Prompt: In the listing below, how many lines carry the word "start"? Reply with only the number.

Data:

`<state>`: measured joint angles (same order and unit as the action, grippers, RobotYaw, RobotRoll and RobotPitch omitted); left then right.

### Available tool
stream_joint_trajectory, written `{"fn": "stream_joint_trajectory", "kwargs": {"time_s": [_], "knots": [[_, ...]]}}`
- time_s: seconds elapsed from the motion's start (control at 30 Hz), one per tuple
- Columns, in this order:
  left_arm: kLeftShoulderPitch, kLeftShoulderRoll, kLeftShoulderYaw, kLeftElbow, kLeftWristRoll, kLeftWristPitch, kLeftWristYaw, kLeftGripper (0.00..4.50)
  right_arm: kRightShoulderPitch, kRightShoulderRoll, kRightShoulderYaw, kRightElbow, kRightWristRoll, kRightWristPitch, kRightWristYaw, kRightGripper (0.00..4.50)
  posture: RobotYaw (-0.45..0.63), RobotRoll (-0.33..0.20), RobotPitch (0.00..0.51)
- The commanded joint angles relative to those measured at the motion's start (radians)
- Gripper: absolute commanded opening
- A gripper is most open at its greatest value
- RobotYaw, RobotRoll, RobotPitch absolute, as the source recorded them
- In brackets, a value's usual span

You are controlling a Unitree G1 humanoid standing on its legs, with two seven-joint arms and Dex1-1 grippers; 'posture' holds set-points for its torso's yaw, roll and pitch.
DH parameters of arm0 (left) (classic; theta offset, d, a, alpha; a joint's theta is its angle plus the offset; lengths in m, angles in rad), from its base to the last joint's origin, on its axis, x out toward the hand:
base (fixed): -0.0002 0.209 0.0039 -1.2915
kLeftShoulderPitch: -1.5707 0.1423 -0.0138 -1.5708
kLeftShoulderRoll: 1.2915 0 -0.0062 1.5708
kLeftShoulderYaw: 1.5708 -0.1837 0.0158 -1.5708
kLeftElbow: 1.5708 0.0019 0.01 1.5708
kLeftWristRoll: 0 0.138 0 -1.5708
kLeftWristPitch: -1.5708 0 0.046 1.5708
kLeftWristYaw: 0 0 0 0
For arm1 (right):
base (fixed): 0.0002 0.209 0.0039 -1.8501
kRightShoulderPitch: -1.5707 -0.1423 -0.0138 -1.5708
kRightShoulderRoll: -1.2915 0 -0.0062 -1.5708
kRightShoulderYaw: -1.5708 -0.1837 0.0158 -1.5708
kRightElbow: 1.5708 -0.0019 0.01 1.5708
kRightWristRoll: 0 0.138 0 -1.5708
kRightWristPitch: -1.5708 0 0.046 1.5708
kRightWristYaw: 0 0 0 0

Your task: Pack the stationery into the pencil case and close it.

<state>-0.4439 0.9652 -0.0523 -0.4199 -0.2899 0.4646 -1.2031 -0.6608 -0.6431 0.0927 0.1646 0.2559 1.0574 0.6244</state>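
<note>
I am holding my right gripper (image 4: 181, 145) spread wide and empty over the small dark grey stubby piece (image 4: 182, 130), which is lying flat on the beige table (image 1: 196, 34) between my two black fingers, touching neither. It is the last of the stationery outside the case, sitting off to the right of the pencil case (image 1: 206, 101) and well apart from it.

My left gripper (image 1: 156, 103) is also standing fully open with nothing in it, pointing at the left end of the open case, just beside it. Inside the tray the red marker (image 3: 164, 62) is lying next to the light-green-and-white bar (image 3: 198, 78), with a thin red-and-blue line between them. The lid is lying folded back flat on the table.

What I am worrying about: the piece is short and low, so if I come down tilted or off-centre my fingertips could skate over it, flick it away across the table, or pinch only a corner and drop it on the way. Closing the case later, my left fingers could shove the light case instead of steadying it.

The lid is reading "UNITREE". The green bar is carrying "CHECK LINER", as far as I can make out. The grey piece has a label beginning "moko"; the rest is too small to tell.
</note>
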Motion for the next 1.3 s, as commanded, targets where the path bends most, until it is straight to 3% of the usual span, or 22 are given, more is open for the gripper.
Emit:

Result of this exercise: 2